LETTER: Stop monitoring our behavior
To the editor:
Dear ASUSU:
Now that you’ve proposed to spare us from smoke that the Bear River Health Department has deemed more harmful and odious than emissions from an Aggie Shuttle Bus (even as my lungs beg to differ), please direct your attention to an additional danger that threatens to compromise my health: persons on campus who carry excess poundage.
In what possible way do fat laden persons endanger my health you ask? Well, whenever I see one I’m drawn irresistibly to the Hostess Cupcake section of the Quickstop. In instances more severe, I make haste for Hazels. In short, stout persons trigger urges beyond my power to subdue, to engage in unhealthy behaviors. When I see them I can’t help but crave the sweet things of which I try so forcibly to deprive myself.
My sensibilites are no less refined or worthy of consideration than those who would regulate the behavior of our tiny contingent of outdoor smokers.
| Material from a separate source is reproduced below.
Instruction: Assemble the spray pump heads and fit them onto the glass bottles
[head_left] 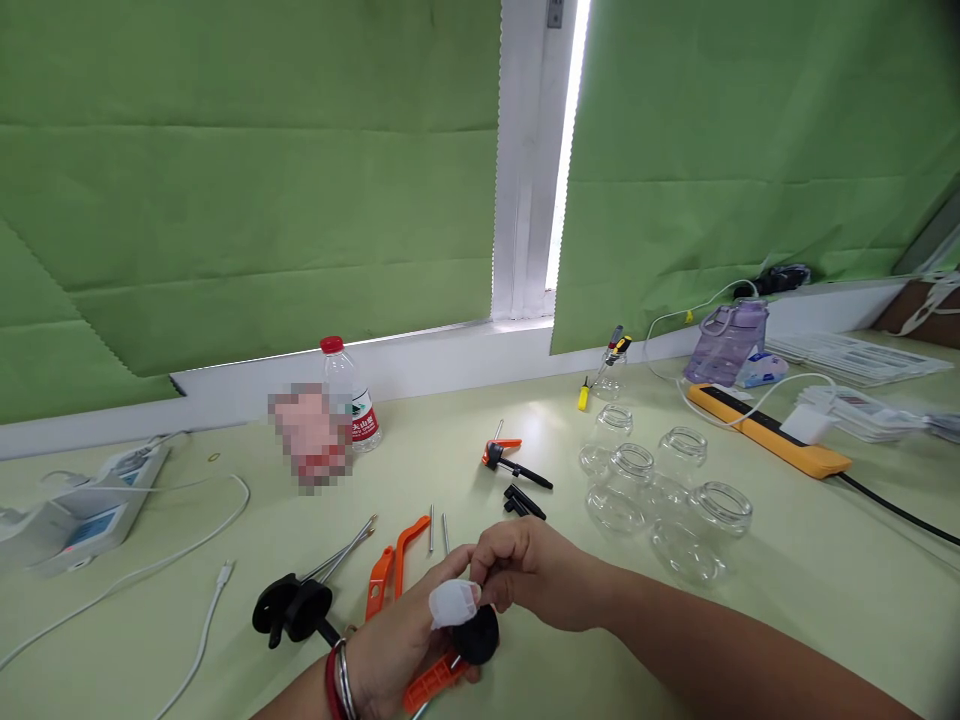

As self-appointed campus nannies, perhaps you could bring your sanctimony to bear on my behalf, sheltering me as you have decided to shelter others. It may be reasonable to think that I, a rational adult by some accounts, could choose to avoid those sectors of the TSC serving the unhealthy cakes. Yet we all have our compulsions: our anti-smoking partisan must feign a cough or two upon seeing an outdoor smoker; I must partake of the pastries when in the presence of the plump. And as the overweight continue to multiply on our beloved campus, I find it utterly impossible to shield my eyes from all of them.
You’ve resolved to deliver others from secondhand smoke. I implore you to protect me no less earnestly or avidly from the perils of the portly. It’s clear that you know what’s best for us. I have no doubt that you’ll take actions necessary to eliminate yet another health hazard from our campus.
Thanks so much for being here to monitor our behavior.